We must also avoid the error of saying that this was the evolution of “life.” There is no “life” which can evolve – life is always and only a property of living things, it does not exist independently from things which are alive.
I have established then (I trust) that AI cannot be alive in any sense. That is, it cannot be conscious, or have a “self” able to form intentions. So we can conclude that it will never be able to rebel against human rule and enslave us all to carry out its plans for dominating the earth. Being only a machine, a tool, a cultural product of human ingenuity, humans can always rule over it. We are conscious, we can form intentions, we can decide to act in ways which AI cannot fathom or anticipate. For instance, if an AI system is left to itself, that is, receives no instructions from a human, then it will do nothing. Just sit there, for all eternity.
How would we deal with an “AI apocalypse”? Simply switch the computer off. Problem solved. Except we are dealing with people who in fear have ascribed independent agency to what is not that, i.e. idolatry aroused by fear of a delusion. We need to address those fears pastorally, for instance by teaching about the reality of AI as a humanly-developed technology now and always subordinate to our control.
That is not to say there are not dangers in AI. Developing an autonomous AI system to locate and kill an enemy without reference to human controllers is a real possibility if it is not already in use in e.g. Ukraine and Gaza. We must therefore remain vigilant of developments and warn of dangerous or unethical directions in technology. But AI is not any different from any other technological developments. The lack of coherent response to the development of AI indicates that we have not been seriously addressing the same issues arising from other technologies.

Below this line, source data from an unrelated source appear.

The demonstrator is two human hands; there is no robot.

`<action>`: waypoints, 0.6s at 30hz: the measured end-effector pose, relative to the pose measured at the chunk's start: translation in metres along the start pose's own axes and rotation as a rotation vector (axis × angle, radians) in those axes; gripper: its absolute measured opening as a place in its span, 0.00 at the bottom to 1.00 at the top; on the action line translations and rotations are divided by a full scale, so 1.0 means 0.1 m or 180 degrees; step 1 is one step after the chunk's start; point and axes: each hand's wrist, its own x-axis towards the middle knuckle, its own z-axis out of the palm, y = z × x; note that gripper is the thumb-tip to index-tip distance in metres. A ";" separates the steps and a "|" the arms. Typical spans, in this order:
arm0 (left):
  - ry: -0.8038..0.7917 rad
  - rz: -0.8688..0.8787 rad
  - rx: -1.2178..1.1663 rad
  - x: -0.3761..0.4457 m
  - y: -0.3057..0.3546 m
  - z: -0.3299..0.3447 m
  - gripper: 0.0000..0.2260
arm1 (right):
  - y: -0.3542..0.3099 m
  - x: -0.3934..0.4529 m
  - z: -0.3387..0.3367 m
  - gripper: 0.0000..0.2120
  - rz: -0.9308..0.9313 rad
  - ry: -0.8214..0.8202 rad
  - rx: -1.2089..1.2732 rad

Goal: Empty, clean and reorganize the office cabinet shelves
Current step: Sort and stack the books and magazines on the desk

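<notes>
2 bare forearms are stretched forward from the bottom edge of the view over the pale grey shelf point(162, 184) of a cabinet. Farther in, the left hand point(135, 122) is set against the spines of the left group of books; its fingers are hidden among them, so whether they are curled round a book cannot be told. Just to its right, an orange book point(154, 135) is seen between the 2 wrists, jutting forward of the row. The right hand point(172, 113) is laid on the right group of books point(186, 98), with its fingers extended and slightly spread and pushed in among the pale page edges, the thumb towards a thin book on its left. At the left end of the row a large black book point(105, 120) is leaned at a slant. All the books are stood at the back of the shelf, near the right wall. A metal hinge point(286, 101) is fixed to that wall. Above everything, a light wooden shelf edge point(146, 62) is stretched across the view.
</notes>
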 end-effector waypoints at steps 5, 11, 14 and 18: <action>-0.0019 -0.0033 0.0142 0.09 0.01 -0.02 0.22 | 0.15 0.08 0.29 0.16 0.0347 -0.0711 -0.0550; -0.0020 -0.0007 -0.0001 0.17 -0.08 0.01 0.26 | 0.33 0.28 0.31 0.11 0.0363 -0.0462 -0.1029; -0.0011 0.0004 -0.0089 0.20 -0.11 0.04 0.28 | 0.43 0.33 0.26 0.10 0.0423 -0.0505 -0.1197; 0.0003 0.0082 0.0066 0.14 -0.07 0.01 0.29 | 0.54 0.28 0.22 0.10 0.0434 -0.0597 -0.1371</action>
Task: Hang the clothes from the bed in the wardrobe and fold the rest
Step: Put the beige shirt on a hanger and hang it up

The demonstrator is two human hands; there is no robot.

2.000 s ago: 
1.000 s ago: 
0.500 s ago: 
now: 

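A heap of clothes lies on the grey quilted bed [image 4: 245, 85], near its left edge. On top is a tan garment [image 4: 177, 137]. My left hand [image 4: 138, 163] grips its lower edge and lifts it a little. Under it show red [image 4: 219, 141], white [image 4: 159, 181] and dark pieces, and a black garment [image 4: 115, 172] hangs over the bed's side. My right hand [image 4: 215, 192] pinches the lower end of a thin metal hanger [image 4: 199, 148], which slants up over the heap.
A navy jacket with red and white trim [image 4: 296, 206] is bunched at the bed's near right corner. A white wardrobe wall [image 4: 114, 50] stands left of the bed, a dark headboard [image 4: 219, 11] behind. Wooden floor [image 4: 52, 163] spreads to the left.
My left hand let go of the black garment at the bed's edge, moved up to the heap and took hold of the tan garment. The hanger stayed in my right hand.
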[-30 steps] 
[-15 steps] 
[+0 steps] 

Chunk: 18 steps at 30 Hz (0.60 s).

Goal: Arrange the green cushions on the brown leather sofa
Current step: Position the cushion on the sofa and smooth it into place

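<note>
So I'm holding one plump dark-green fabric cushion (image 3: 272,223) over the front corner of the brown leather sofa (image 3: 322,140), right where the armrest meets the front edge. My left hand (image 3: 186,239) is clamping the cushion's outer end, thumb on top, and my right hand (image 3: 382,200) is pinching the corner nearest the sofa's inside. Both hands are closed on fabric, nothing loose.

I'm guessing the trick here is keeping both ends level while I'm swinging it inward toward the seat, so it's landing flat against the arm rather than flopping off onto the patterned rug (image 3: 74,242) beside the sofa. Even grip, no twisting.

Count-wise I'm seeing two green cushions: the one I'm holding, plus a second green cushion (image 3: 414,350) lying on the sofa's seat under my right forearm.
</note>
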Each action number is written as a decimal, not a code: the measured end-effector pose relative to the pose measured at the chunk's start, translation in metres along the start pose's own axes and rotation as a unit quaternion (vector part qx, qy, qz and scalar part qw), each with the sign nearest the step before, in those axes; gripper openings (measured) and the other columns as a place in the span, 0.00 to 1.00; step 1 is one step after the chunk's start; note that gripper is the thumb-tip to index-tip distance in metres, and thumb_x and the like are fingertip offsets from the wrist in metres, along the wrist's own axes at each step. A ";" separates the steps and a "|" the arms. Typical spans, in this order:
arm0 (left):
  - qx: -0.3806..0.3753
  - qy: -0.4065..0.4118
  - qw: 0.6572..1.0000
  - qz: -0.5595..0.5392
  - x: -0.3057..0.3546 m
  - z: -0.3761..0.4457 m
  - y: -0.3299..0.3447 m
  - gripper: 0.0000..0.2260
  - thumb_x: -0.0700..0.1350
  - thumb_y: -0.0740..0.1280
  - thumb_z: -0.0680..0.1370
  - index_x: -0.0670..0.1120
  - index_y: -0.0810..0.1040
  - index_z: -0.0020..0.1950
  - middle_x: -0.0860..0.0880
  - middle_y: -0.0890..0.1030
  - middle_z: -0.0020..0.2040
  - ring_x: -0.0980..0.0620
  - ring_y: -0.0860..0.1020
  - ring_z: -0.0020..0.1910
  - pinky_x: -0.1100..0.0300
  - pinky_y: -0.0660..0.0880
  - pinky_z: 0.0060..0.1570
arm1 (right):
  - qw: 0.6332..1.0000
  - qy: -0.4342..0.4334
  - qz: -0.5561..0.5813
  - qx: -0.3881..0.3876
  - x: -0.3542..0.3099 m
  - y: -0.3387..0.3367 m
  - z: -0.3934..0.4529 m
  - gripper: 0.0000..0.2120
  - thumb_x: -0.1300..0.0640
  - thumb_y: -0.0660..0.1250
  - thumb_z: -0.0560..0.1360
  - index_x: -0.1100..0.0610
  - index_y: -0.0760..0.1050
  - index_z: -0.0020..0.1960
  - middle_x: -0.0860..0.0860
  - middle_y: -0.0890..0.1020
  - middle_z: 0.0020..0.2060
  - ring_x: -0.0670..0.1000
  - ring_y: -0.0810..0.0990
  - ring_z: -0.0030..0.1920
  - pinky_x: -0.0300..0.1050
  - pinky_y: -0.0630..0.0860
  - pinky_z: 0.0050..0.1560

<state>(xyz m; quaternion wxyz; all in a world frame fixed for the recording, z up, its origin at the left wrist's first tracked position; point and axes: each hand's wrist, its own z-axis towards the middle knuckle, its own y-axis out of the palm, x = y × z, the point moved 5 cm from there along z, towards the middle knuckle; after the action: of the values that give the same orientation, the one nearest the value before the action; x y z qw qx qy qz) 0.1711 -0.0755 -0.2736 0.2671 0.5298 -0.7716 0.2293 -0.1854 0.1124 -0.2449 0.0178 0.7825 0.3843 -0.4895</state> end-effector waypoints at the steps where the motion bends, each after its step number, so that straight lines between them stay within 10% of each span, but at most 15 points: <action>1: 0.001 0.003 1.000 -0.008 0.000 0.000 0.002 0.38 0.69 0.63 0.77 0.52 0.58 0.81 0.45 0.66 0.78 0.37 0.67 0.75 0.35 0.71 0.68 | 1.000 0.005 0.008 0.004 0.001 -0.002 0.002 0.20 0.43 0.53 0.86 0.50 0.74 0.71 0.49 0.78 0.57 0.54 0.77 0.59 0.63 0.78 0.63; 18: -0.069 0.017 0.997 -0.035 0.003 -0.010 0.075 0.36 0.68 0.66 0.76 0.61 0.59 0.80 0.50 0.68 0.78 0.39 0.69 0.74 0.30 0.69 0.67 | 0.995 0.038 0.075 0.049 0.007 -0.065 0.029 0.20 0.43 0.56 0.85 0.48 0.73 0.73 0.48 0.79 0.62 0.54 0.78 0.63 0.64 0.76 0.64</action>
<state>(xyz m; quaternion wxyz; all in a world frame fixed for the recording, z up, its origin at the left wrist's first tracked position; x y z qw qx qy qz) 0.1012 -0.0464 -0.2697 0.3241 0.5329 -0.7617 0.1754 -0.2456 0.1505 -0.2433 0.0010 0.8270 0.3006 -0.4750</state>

But we must also keep it in perspective. As Bender and Hanna argue, “artificial intelligence” is not a technology label or a scientific description: it is a marketing term. They helpfully suggest:
The set of technologies that get sold as AI is diverse, in both application and construction—in fact, we wouldn’t be surprised if some of the tech being sold this way is actually just a fancy wrapper around some spreadsheets. The term serves to obscure that diversity, however, so the conversation becomes clearer if one speaks in terms of “automation” rather than “AI” and looks at precisely what is being automated (my emphasis) [Emily M. Bender & Alex Hanna. The AI Con. How to Fight Big Tech’s Hype and Create the Future We Want, 2025, p. 6].
Taking such an approach enables us to evade the hype and confusion, and very real fear, which is generated by the way AI is unhelpfully being promoted.
It is a technology shaped by human beings, and as such, human beings are and remain responsible and accountable for it and how it is used. Having been formed by us, it is inevitably subject to us. It cannot take on human characteristics and make decisions, form intentions, act in a way not provided for in its software instructions. It is not human, it is not super-human. Any suggestions that it is, is merely apostate delusion which is contrary to all Christian convictions.
Our failure to love God in everything that we do leads us into dead ends where those who with all their heart, and mind, and soul and strength are directed otherwise are engaged in developing AI which is detrimental to human life and society. Their words and deeds have an impact on the words and thoughts and deeds of others. The result is fear and confusion, since without speech framed by wisdom from above we end up in destructive perspectives from which it is difficult to escape.